Seismic wave patterns from earthquakes around the volcano indicate that a magma chamber is present between 2 and 5 km below the surface. This is separated into two areas - an inner region of hot, likely molten, magma between 3 and 4.5 km depth that is surrounded by an area of dense cooled magma. The top of the chamber is believed to lie to the south of the summit, trending somewhat to the west with depth.

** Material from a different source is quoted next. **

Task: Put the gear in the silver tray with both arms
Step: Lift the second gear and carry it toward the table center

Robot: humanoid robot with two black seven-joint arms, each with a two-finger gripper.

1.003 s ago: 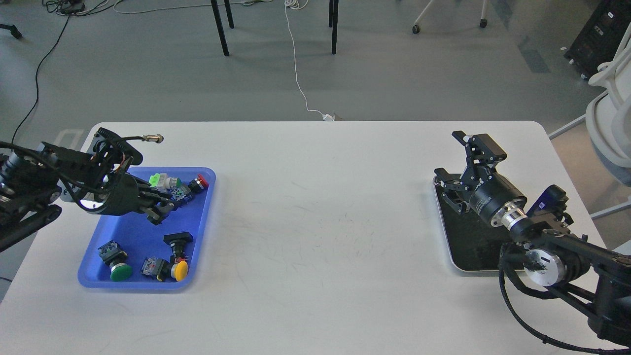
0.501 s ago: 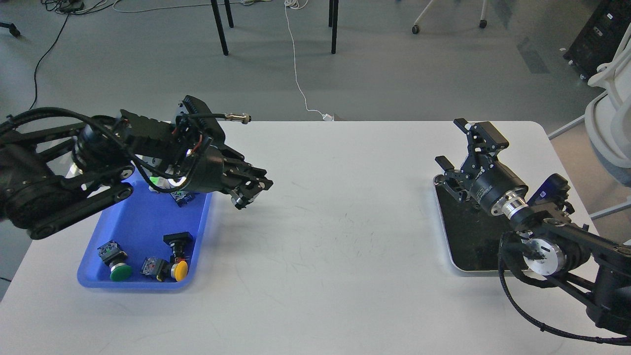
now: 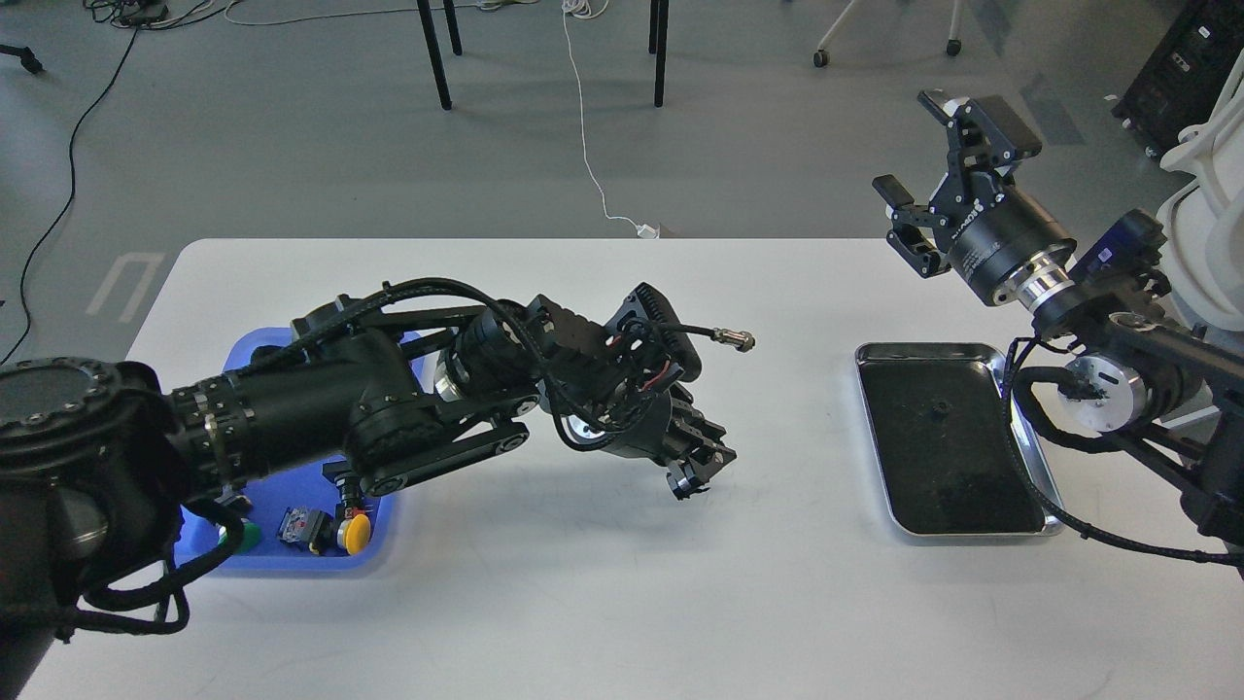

Most volcanic activity originates from the summit area. A few flank vents have been noted, but these are largely on the upper slopes to the southwest and northeast of the summit. A secondary crater, termed Haji Dela, has some young lava flows 4 km northeast of the summit.

===Eruptive activity===
Volcanic activity in the Mount Damavand region first occurred in the Pleistocene almost 1.78 million years ago, but the current edifice began to be built around 600,000 years ago.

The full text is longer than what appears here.